When the flames had subsided, he retrieved Brun's rifle and fired one merciful shot through his temple. The quivering body stilled.

No oil barrels here, Clare thought, but paint thinner would work.

He returned to the closet and gathered as many cans as he could carry.

*   *   *

“Deck fifteen is clear,” Rove told Fawkes back in his suite. “Plenty of Marauders are still roaming the lower decks, but we can start here. Help me round up as many passengers as you can. Go door to door. Convince them the way is safe. Lead them back to my penthouse. Have them wait inside. When the time's right, we'll shepherd them into lifeboats.”

The bespectacled steward looked hesitant. “If we don't have power, neither will the lifeboats, mate. Besides that, if they discover you're leading an evacuation, they'll shoot every passenger and probably do worse to you.”

“I'm confident this will work, Lachlan.”

Fawkes chewed over the likelihood. His face toughened, his words turning brittle. “Why the constant hankering to create a disturbance? Don't you realize the hazard? You're gambling with lives.”

“Murder is the only safe bet, and that's if we do nothing. These passengers have had almost no water, no nourishment. People will soon start leaving their staterooms by necessity. They'll wander and be shot.”

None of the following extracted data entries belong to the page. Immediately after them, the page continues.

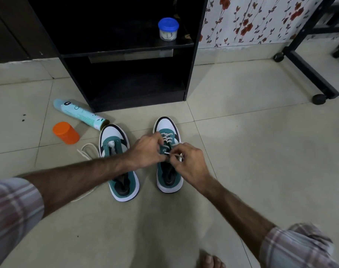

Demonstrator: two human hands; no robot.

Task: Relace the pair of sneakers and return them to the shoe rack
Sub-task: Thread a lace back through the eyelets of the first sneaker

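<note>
Two green-and-white sneakers stand side by side on the tiled floor, toes pointing at the black shoe rack (190, 78). The right sneaker (167, 126) has a white lace (167, 136) threaded through its front eyelets. My left hand (145, 151) grips the sneaker's upper at the eyelet row. My right hand (190, 161) pinches the lace end beside the eyelets. The left sneaker (114, 136) has no lace in it. A loose white lace (86, 150) lies on the floor to its left, partly hidden under my left forearm.
A pale blue spray can (79, 114) lies on its side by the rack's left foot, with an orange cap (66, 133) near it. A blue-lidded jar (168, 29) sits on the rack's shelf. A wheeled black frame (308, 70) stands at the right. My bare toes (211, 261) show below.
</note>
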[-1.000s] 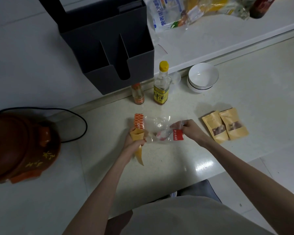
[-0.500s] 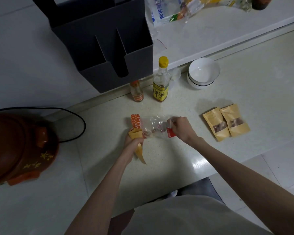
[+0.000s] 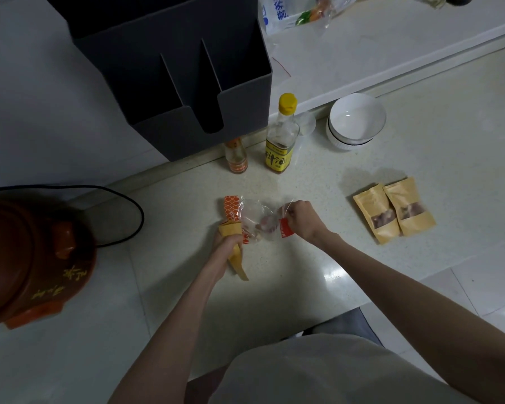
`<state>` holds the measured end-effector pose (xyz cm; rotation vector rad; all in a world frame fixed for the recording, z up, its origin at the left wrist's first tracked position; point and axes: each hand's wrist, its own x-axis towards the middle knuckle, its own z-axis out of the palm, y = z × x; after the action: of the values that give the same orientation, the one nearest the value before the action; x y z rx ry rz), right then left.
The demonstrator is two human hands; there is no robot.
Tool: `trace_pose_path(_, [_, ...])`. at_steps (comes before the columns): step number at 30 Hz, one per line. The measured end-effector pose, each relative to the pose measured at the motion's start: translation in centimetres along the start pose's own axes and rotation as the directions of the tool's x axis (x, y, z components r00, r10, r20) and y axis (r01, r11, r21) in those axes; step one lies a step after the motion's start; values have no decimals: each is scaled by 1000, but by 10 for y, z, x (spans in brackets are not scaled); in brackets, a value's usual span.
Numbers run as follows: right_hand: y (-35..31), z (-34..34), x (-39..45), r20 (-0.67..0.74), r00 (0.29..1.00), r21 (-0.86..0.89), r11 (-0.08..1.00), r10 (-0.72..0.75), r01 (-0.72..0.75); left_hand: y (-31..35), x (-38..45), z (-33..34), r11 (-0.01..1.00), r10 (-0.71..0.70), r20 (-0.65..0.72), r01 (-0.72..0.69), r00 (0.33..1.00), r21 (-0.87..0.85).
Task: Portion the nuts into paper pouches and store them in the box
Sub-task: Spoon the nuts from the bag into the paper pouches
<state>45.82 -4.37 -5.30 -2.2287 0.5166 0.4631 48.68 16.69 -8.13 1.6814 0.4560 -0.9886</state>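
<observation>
A clear plastic nut bag [image 3: 255, 218] with orange-red printed ends lies between my hands on the counter, a few nuts showing inside. My left hand [image 3: 227, 243] grips a yellow paper pouch [image 3: 236, 252] whose open top meets the bag's left end. My right hand [image 3: 301, 218] pinches the bag's right end near its red label. Two filled paper pouches [image 3: 394, 211] with small windows lie side by side to the right. The dark grey divided box [image 3: 187, 83] stands at the back on the raised ledge.
A yellow-capped bottle [image 3: 282, 135] and a small orange-labelled bottle [image 3: 236, 157] stand behind the bag. Stacked white bowls [image 3: 356, 121] sit to the right of them. A brown clay cooker [image 3: 32, 263] with a black cord is at the left. Packaged food lies on the back ledge.
My right hand has lifted and drawn the bag's right end toward the pouch, bunching the bag up. My left hand keeps its hold on the pouch.
</observation>
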Motion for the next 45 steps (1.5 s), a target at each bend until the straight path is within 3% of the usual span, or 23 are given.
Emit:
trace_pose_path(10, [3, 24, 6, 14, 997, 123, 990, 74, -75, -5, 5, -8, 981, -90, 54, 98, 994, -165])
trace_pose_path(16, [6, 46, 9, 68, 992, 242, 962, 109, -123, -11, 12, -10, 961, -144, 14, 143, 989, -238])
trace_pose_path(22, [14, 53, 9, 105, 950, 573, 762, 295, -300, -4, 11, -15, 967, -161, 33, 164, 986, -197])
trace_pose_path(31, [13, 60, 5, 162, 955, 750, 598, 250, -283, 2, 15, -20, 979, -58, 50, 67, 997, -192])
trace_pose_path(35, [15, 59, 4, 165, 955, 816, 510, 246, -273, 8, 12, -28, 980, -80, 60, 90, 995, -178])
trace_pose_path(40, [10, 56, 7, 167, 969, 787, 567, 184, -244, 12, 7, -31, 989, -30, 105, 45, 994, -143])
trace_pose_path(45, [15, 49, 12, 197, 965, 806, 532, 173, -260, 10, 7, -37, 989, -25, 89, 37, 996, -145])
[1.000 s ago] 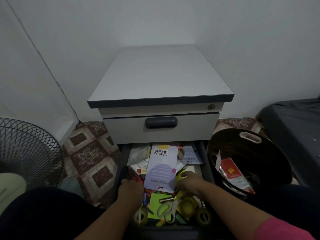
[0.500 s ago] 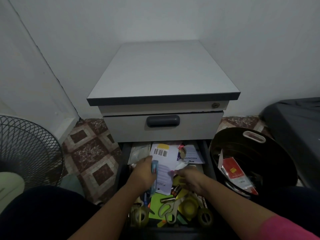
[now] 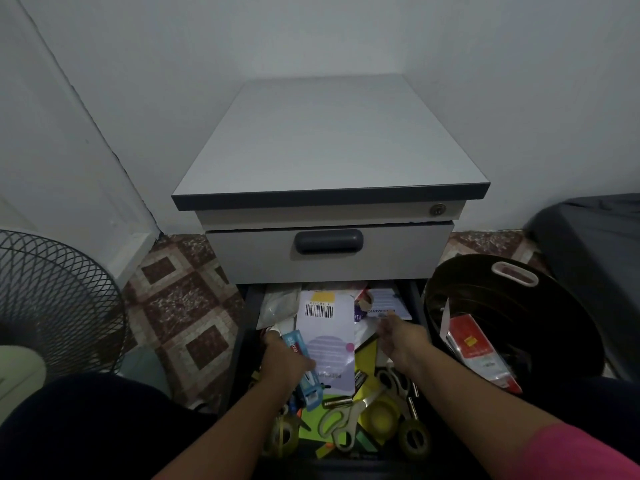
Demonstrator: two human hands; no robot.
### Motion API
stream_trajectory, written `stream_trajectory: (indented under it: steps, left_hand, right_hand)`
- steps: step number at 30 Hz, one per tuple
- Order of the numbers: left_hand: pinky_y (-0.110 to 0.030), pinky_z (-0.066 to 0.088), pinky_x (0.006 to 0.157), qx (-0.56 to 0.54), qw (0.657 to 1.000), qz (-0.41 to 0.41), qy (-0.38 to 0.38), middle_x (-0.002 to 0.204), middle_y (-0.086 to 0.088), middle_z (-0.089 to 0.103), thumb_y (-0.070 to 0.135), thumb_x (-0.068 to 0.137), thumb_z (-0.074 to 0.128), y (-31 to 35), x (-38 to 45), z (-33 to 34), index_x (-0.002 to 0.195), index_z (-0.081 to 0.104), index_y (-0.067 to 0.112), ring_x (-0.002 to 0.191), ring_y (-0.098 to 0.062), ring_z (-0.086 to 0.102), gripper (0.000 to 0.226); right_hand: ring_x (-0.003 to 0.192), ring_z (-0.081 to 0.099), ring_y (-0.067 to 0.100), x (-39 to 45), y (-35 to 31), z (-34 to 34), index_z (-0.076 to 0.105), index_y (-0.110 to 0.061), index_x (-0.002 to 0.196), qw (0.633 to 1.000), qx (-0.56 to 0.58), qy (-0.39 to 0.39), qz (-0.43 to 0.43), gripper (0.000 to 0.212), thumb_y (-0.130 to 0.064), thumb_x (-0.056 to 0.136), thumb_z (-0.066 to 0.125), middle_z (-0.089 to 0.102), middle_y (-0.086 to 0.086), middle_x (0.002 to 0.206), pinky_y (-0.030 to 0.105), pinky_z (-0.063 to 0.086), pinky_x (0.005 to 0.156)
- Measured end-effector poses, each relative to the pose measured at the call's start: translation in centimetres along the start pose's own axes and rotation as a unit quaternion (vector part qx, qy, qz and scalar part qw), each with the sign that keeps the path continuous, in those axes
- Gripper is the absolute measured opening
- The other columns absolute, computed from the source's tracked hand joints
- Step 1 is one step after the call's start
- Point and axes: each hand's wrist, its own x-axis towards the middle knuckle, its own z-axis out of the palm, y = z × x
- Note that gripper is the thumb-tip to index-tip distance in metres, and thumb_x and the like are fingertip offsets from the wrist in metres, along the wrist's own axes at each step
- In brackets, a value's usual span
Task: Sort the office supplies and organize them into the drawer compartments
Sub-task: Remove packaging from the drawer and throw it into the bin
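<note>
At the far left stands a wire fan guard [image 3: 52, 299], cut off by the frame edge. The left hand [image 3: 282, 363] reaches into the open drawer [image 3: 247, 327] and grips a blue stapler [image 3: 301, 368]; its fingers are curled round the stapler's middle, so only the two ends show. The stapler's long axis runs from the upper left, away from the person, down to the lower right, with its metal mouth toward the person. Just beside it lies a lavender card with a barcode [image 3: 327, 336], its long side running away from the person. Below, in the dim clutter, lie scissors [image 3: 346, 420], green sticky notes [image 3: 311, 427] and tape rolls [image 3: 412, 439], hard to make out. The right hand [image 3: 401, 339] hovers over the papers with its fingers loosely spread, holding nothing; whether the tips touch the paper I cannot tell. At the right, a black bin [image 3: 554, 306] holds a red packet [image 3: 476, 351].
</note>
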Motion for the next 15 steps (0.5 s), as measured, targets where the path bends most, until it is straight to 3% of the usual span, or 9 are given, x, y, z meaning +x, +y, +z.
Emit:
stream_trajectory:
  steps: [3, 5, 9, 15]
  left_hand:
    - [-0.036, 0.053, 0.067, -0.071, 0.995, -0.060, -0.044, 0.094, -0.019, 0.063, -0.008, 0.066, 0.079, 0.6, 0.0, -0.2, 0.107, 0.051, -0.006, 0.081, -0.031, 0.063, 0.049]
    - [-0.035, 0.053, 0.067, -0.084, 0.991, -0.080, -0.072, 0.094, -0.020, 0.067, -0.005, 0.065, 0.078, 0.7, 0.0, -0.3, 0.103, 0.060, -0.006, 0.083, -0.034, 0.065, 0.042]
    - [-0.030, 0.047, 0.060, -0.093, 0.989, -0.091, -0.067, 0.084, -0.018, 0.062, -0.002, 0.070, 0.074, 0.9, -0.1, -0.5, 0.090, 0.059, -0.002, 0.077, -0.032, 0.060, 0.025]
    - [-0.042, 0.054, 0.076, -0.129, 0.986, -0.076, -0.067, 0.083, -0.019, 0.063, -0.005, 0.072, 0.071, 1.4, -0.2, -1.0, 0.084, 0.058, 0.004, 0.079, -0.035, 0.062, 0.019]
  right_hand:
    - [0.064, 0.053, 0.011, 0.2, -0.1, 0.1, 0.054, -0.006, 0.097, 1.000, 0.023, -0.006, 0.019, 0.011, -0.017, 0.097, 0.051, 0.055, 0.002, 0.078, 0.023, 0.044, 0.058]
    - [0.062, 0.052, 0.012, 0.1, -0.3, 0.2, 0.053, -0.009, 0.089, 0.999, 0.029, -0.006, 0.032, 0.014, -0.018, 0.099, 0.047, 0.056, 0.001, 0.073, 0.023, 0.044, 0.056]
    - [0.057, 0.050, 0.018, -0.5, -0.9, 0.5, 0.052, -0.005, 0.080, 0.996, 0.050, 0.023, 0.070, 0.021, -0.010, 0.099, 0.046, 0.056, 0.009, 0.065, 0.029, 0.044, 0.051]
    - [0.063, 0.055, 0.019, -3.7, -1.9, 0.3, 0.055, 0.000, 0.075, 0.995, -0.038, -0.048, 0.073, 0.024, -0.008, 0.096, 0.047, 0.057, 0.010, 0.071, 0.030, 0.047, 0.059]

“What do you expect to accomplish by putting them on lifeboats?”

“At least they'll have emergency supplies. They have a right to try to reach land, however slim the chances. Some may opt not to go.”

“But without electricity—”

“They'll have oars.”

“We could be hundreds of miles from land.”

“We are. Along the way, maybe they'll find us a rescue boat and send help.”

Fawkes softened. “It's a last resort, and you may only manage to save dozens among thousands. But if that's the best you can do, I suppose it's still worth the risk.”

“Those dozens may capture the attention of a merchant vessel, who might in turn alert the closest frigates. I'll give our passengers guns. They'll be equipped to defend themselves if a corsair follows them. They'll also have food and water.”

“From where?”

“I'll transfer provisions from Ragnar's flagship, which has a special reserve for his own crew.” He looked sternly at Fawkes. “Even if they do reach land but we never hear from them…”

Fawkes no longer appeared skeptical. “Jake, you have an unnatural ability to persuade, however foolhardy your little schemes. I could always stay here like a drongo and drink with flies”—his favorite dictum—“but not today. Count me in.”

Fawkes spent the next hour knocking on doors, marshaling passengers into the suite. “Walk lightly,” he told them all. “Remember, this is entirely elective. No obligations. I'm sure you're all aware of the risks involved. You're in good hands. The man was a military hero, for heaven's sake.” Apparently mistrustful at first, many of the passengers stayed behind, but as more and more migrated to Rove's cabin, it seemed even the uncertain felt emboldened.